DIRECTIONS:
Lines with "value" in them are to be located in the listing below and copied.
**** SUPPLIED DATA
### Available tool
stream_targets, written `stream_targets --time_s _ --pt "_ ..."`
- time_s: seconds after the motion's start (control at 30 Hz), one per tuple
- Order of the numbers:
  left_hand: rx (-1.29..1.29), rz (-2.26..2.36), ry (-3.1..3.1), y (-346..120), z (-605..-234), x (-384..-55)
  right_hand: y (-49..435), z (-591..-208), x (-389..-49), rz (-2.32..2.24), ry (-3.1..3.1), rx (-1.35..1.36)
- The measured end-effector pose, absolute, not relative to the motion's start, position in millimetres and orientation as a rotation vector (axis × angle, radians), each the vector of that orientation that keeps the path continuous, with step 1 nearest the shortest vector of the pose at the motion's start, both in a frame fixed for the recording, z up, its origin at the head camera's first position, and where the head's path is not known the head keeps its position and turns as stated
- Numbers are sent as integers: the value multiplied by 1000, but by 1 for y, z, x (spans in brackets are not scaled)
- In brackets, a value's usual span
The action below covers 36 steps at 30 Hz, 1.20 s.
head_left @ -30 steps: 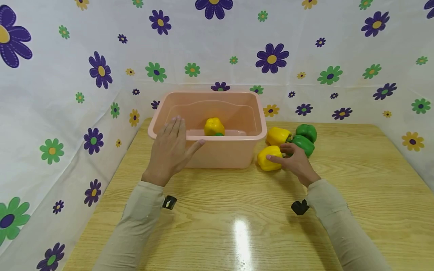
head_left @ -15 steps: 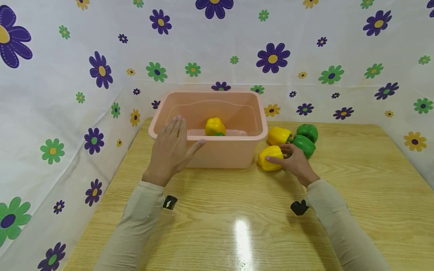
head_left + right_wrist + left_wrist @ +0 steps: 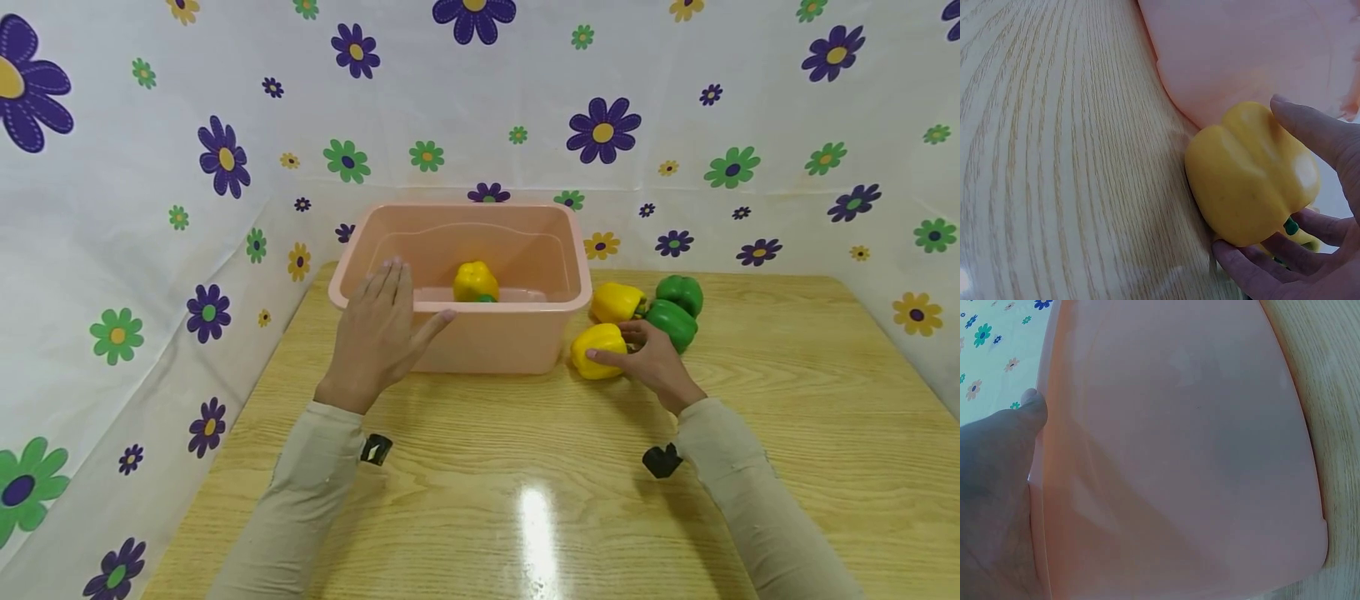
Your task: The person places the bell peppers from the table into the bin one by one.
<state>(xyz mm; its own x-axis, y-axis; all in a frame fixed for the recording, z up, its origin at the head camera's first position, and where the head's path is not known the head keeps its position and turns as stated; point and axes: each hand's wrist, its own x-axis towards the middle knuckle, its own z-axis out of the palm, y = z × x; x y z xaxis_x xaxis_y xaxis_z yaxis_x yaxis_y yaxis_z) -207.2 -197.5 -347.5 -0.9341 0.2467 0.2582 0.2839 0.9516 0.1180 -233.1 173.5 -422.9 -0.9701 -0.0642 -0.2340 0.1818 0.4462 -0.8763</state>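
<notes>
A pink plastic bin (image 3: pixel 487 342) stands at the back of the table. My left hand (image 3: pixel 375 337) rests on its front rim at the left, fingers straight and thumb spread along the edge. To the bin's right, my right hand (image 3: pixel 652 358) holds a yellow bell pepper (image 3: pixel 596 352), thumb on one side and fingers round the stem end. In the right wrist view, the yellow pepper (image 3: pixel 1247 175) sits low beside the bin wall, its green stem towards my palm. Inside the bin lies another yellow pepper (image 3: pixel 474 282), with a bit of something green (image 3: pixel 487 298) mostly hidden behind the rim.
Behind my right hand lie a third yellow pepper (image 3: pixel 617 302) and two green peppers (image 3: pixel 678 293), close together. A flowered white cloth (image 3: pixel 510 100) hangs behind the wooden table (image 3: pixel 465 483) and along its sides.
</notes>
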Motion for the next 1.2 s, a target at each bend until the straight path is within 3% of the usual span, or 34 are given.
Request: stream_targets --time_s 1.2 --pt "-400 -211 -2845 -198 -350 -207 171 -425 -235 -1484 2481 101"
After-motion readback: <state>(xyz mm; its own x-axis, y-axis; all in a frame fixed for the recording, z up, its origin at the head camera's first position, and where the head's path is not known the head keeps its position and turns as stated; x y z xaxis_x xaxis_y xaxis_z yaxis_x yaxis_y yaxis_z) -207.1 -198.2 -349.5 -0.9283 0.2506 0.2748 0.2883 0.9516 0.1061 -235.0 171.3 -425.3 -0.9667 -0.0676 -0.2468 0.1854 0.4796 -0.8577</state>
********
RESPONSE AREA:
- Numbers are sent as integers: the value multiplied by 1000, but by 1 for y, z, x (spans in brackets are not scaled)
- In brackets, a value's usual span

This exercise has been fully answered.